Page:Rolland - Jean-Christophe, tome 3.djvu/179

Cette page a été validée par deux contributeurs.


Il était maintenant de toutes ses promenades, en compagnie de demoiselles de magasin et de commis de boutique, dont la vulgarité ne lui plaisait guère, et qu’il essayait de perdre en chemin ; mais Ada, par esprit de contradiction, n’était plus disposée à s’égarer dans les bois. Lorsqu’il pleuvait, ou que, pour quelque autre raison, on ne sortait pas de la ville, il la menait au théâtre, au musée, au Thiergarten ; car elle tenait à se montrer avec lui. Elle désirait même qu’il l’accompagnât à l’office religieux ; mais il était si absurdement sincère, qu’il ne voulait plus mettre les pieds dans une église, depuis qu’il ne croyait plus — (il avait renoncé, sous un autre prétexte, à sa place d’organiste) ; — et en même temps, il était resté, à son insu, beaucoup trop religieux, pour ne pas trouver sacrilège la proposition de Ada.

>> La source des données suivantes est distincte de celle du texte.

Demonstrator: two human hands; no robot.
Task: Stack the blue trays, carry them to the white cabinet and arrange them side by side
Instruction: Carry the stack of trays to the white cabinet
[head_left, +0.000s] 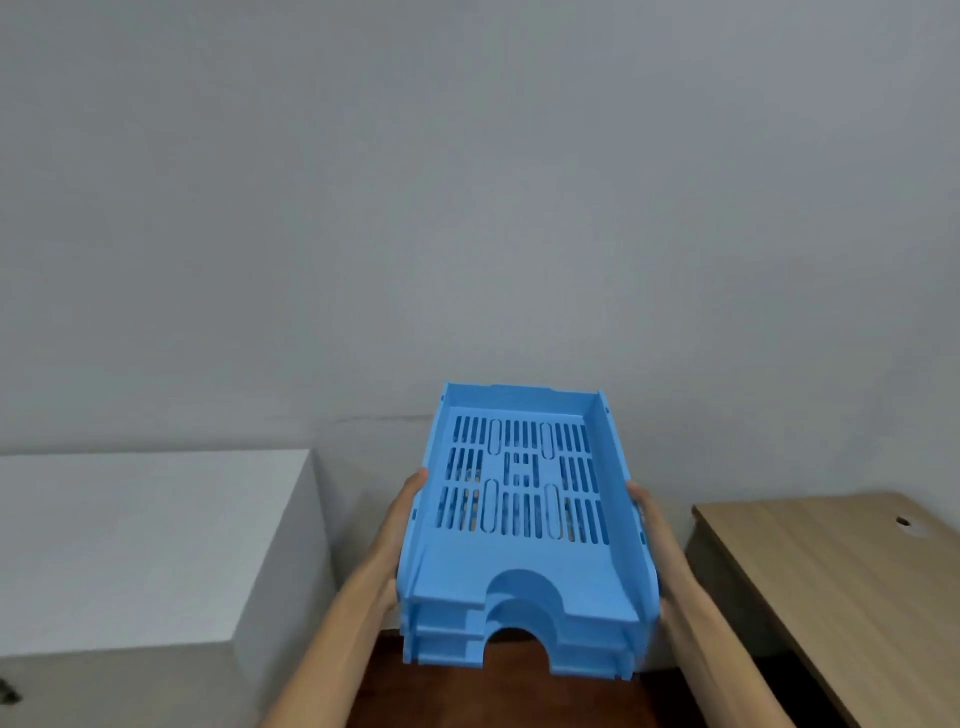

Il allait le soir chez elle. Il trouvait là Myrrha, qui logeait dans la même maison. Myrrha ne lui gardait pas rancune, elle lui tendait sa main caressante et molle, causait de choses indifférentes ou lestes, et s’éclipsait discrètement. Jamais les deux femmes n’avaient semblé meilleures amies, que depuis qu’elles avaient moins de raisons de l’être : elles étaient toujours ensemble. Ada n’avait rien de secret pour Myrrha, elle lui racontait tout ; Myrrha écoutait tout : elles semblaient y prendre autant de plaisir l’une que l’autre.